B-tree structure in general is discussed below, followed by a discussion of how KSAM key files use this structure.

B-TREE STRUCTURE

In a B-tree, there is always one root level block that points to blocks at a lower level. At the lowest level, the blocks are called leaves and they do not reference another level. In a two-level structure (see Figure B-1 “Two-Level B-Tree Structure”), the blocks at the second level all "leaves". If the tree has more than two levels, intermediate blocks (nodes or branches) are referenced by a higher level and themselves reference a lower level. Unless this lower level is a leaf, it also references a lower level. This continues until the lowest (leaf) level is reached.

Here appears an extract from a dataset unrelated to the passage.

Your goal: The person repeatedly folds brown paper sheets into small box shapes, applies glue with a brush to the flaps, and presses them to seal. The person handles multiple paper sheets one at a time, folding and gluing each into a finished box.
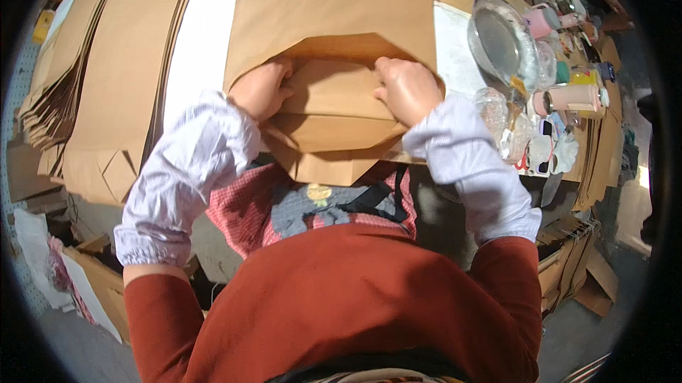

The notion of higher and lower level does not refer to the key values, The root block key values are always central and point to blocks with lower values and blocks with higher values. Thus if there are two entries at the root or a branch level, there will be three pointers to the next level: one for key values less than the first key value, one for key values less than the second key value but greater than the first, and one for key values greater than the second.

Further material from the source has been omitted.